| Exercise prompt |
Count, in the listing that follows, every line containing the word "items". Give the number by itself.

| Given information |
━━━━━━━━━━

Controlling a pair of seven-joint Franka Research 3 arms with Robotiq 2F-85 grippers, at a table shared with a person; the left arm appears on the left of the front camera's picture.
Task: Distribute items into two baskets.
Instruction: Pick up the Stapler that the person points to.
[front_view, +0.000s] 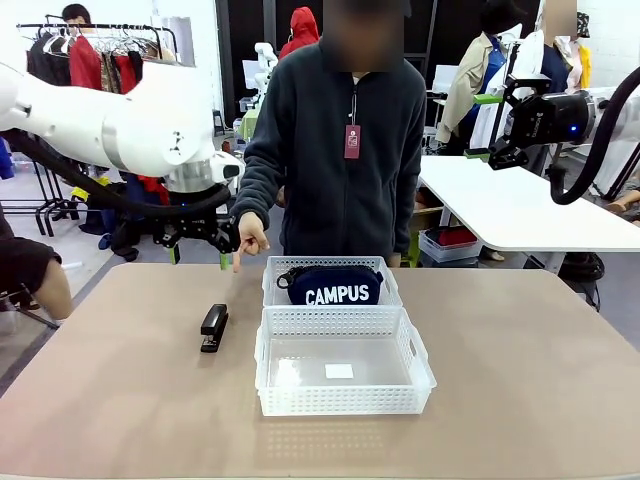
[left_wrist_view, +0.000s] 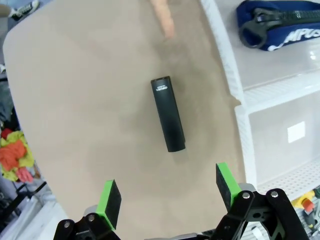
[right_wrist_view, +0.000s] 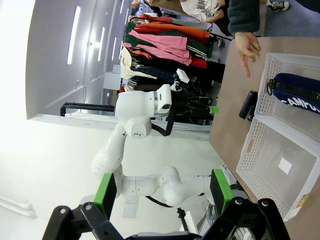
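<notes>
The small black stapler (front_view: 214, 327) lies on the bare tan counter (front_view: 120, 400), left of centre in the front view. It is just beside the left wall of the near white plastic lattice-sided basket (front_view: 345, 400) but not touching it. That basket holds nothing except a small white label on its floor. The far basket (front_view: 275, 290), of the same kind and set right behind it, already holds the navy blue soft zip pouch (front_view: 332, 285) with white CAMPUS lettering.

The left claw (front_view: 200, 256) hangs above the far left part of the counter, released, its jaws spread wide with nothing in them. From its wrist camera the stapler sits mid-frame, ahead of the green pads and between their lines. Its long axis runs up the frame with a slight tilt, so the pads would close across its narrow width. I'd say a descent with barely any twist should do.

The right claw (front_view: 483, 126) is high in the upper right of the front view, well apart from everything, also spread and empty, so the left arm is far nearer. A person's hand (front_view: 250, 235) points a finger down just beyond the stapler, and it may be in the way.
</notes>
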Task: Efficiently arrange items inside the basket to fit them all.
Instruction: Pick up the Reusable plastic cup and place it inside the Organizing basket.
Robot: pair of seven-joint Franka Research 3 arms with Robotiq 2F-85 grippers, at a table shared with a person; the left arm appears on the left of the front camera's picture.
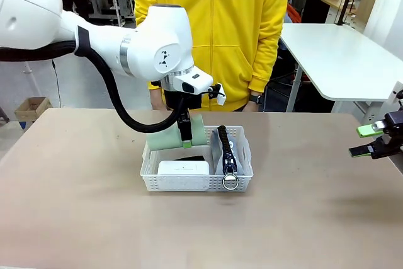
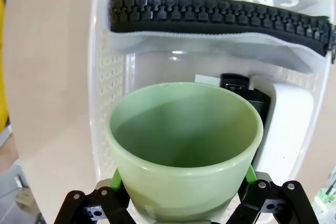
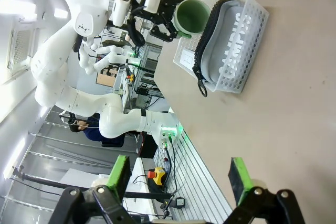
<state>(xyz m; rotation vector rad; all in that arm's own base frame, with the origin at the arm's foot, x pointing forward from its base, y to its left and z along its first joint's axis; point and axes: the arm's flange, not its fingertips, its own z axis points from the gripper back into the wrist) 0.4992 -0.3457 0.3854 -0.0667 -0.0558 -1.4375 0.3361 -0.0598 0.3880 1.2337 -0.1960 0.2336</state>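
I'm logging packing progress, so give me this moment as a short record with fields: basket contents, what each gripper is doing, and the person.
basket: white, perforated, mid-table
pouch: grey, black zipper, standing on edge along the basket's right side, ring at the near end
box: white, lying flat at the near left
black object: between cup and box, mostly hidden
cup: pale green, on its side at the far left, over the basket
left gripper: closed on the cup
right gripper: open, holding nothing, off to the table's right edge
person: standing at the far side, yellow jacket

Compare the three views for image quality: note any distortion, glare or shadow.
Left wrist view: wide-angle bulge curves the basket wall; the green cup looms large. Front view: even light, soft shadow under the basket. Right wrist view: scene rolled sideways, bright glare at upper left.
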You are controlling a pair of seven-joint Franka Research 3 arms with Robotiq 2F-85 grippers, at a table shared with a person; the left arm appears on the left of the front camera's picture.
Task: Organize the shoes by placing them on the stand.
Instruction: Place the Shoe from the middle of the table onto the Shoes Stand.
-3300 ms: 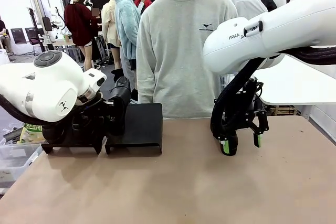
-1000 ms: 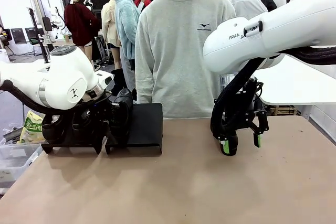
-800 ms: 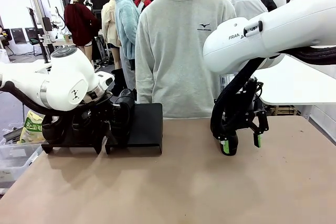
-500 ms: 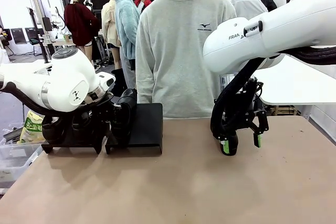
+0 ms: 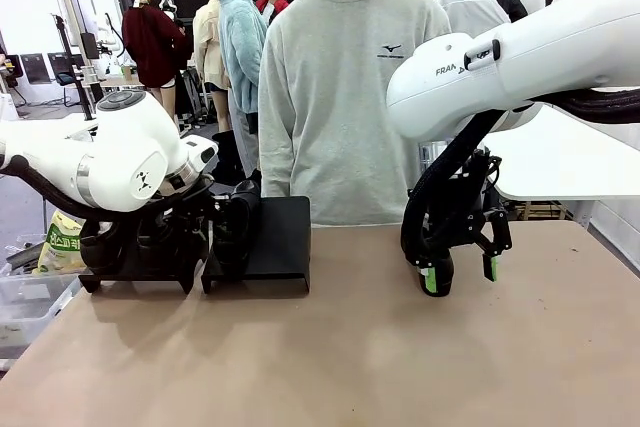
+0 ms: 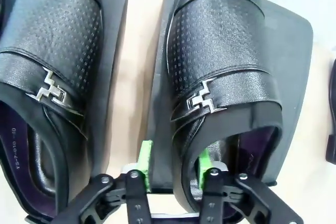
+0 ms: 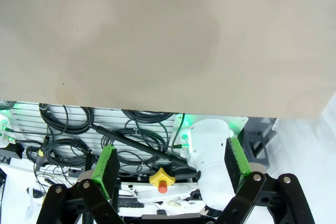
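A black perforated shoe [image 6: 220,77] with a silver buckle sits on my stand [image 6: 294,51]. My left gripper [image 6: 173,166] straddles its collar, pads slightly parted; my right gripper [image 5: 458,277] hangs open.

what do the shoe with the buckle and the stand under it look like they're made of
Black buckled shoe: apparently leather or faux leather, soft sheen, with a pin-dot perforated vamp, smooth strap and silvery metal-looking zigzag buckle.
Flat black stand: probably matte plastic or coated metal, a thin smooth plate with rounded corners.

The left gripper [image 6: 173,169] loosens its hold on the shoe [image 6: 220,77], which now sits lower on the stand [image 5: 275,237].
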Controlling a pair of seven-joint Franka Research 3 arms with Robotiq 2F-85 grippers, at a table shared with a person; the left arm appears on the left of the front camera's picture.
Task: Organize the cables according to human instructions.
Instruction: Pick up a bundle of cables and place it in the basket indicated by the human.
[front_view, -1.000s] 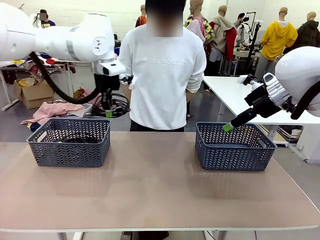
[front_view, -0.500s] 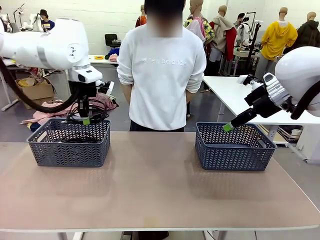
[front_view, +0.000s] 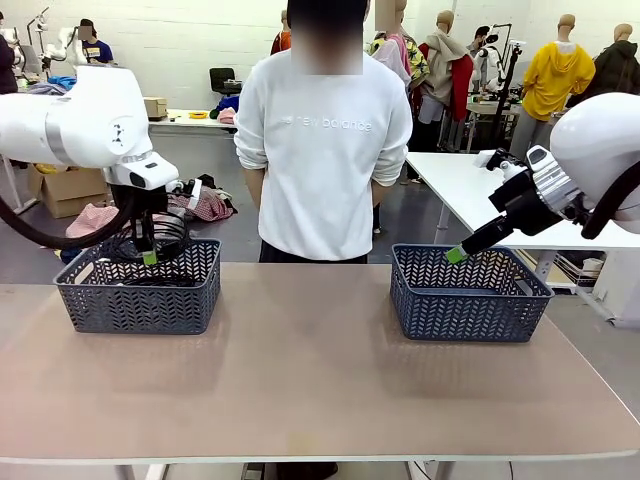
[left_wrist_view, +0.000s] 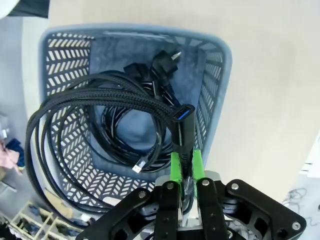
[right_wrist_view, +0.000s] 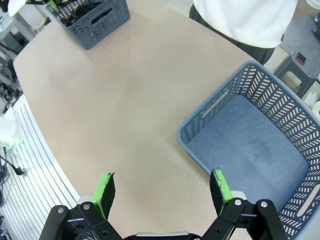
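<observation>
A coiled black cable (front_view: 165, 232) hangs from my left gripper (front_view: 148, 257) just above the left grey basket (front_view: 140, 305). In the left wrist view, the left gripper (left_wrist_view: 183, 156) is shut on that braided cable (left_wrist_view: 100, 95) near its plug end, and the loops droop over the basket (left_wrist_view: 215, 75). Other black cables (left_wrist_view: 120, 142) lie coiled on the basket floor, one plug (left_wrist_view: 168, 56) at the far side. My right gripper (front_view: 457, 254) hovers at the back rim of the right basket (front_view: 470, 305). The right gripper (right_wrist_view: 162, 180) is open and holds nothing.
A person (front_view: 325, 150) in a white sweatshirt stands at the table's far edge between the two baskets. The right basket (right_wrist_view: 250, 150) has nothing inside. The tan table (front_view: 310, 380) stretches bare between and in front of the baskets.
My left arm has swung left and down, carrying the coiled cable from beside the person to just over the left basket. The right arm has not moved.
</observation>
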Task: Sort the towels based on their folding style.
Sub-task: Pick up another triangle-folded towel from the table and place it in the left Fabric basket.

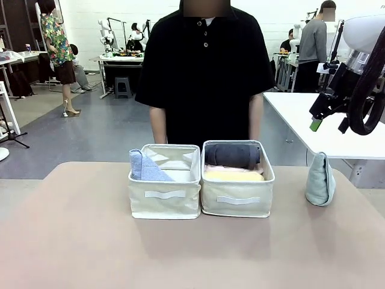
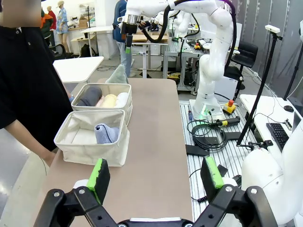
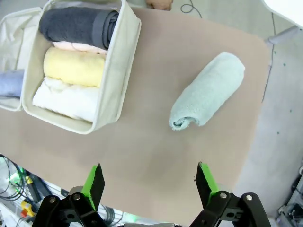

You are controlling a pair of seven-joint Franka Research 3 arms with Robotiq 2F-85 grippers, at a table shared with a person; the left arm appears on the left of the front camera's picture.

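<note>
Left gripper nearest the left wrist lens, fingers apart, nothing between them, over the bare tabletop. Right gripper same: fingers wide apart, empty, hanging above the tabletop. In the front view the right gripper sits high in the air at 12 o'clock of the pale teal towel, not touching it.

Pale teal towel lies alone on the tabletop at 3 o'clock of the right bin, clear of its wall. In the right wrist view it shows at 1 o'clock from the fingers, one end tapered.

Two cream bins side by side mid-tabletop, touching or nearly so. Left bin holds the light blue towel, a folded wedge leaning at the bin's 9 o'clock side. Right bin holds rolls packed in a row: dark grey towel at the far end by the person, then pink towel, mostly covered, then yellow towel, then white towel at the robot's end.

Person stands at 12 o'clock behind the bins, arms down.
</note>
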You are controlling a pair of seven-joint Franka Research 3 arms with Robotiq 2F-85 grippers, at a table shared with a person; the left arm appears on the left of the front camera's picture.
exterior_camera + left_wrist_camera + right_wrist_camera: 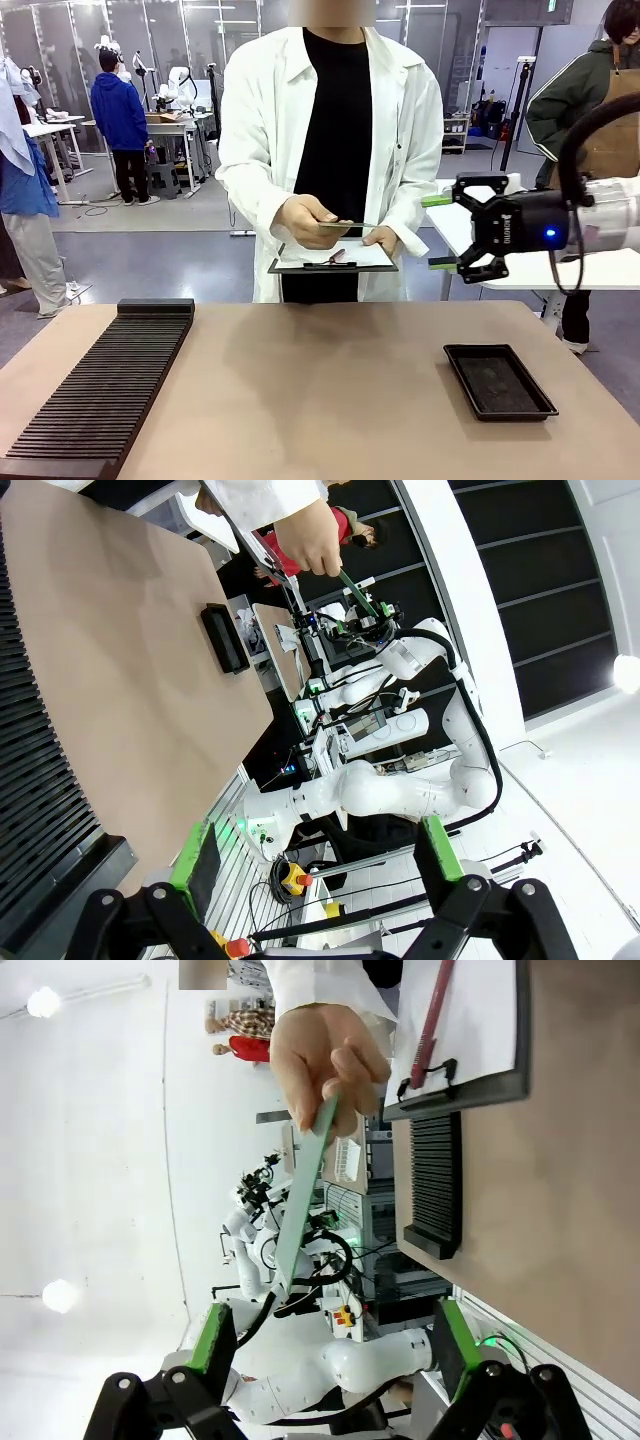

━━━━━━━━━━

| Solution |
2